Local geology and source profile
Anglian Water supplies Mildenhall, a market town in West Suffolk near RAF Mildenhall in the Breckland — the sandy heath and chalk plateau country at the Norfolk–Suffolk border — from the East Anglian Chalk aquifer (unconfined Chalk aquifer of the Norfolk–Suffolk chalk belt), treated at Bury St Edmunds Water Treatment Works. At 234 mg/L (16.4°Clark), Mildenhall's water is hard, consistent with the chalk-dominated groundwater supply that characterises communities throughout West Suffolk and the Breckland chalk belt.
Mildenhall sits on the Breckland — a unique landscape of sandy heath overlying the Upper Chalk — where the chalk is near the surface and forms a productive unconfined aquifer directly recharged by rainfall. The East Anglian Chalk in the Breckland is the same formation as the Chiltern and Cambridgeshire Chalk — a freely draining, highly permeable Cretaceous Chalk aquifer yielding moderately hard to hard calcium bicarbonate groundwater. At 234 mg/L with TDS 582.5 mg/L, Mildenhall's supply reflects the classic character of the East Anglian Chalk — hard but not as extreme as the deeply confined chalk zones of north Kent or north-east London.

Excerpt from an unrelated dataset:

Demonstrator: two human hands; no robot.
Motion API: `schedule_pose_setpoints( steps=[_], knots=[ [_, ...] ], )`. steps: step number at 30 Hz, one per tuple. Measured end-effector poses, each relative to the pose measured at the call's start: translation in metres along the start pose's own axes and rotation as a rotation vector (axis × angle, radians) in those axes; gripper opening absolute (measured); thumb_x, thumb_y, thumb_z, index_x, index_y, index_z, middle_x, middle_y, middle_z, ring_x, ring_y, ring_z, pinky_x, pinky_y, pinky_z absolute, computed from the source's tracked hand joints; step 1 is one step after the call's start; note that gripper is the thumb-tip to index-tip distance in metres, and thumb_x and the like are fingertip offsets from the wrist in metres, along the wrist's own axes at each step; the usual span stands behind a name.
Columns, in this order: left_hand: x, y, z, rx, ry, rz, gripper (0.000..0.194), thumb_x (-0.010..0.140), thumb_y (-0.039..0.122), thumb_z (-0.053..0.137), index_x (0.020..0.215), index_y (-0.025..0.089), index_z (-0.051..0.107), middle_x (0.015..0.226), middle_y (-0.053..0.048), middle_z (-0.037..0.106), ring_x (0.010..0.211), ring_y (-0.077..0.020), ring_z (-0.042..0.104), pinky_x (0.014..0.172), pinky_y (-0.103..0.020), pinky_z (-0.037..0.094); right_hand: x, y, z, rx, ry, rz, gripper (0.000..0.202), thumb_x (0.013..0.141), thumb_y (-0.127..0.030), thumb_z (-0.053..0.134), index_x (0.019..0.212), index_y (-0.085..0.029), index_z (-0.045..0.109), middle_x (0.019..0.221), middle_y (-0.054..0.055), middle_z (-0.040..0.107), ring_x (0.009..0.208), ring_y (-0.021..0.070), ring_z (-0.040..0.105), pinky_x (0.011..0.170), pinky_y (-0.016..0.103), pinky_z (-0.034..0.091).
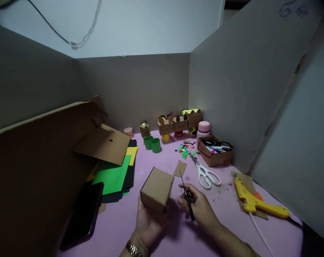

At 234 mg/L, limescale is a persistent household challenge in Mildenhall. Kettles should be descaled monthly to maintain element efficiency. The combi-boiler benefits from a fitted scale inhibitor and annual professional servicing. Washing-up liquid requires more product than in softer areas to achieve satisfactory lather. Taps and shower heads develop visible white limescale within one to two weeks; a fortnightly wipe with white vinegar or a proprietary descaling solution keeps fittings clean and prevents hard-water staining from accumulating permanently on surfaces in this hard East Anglian chalk-supplied West Suffolk community.
Geology & Source: Supplied by Anglian Water from the East Anglian Chalk aquifer in the Breckland supply zone — treated at Bury St Edmunds Water Treatment Works — produces hard water at 234 mg/L (16.4°Clark).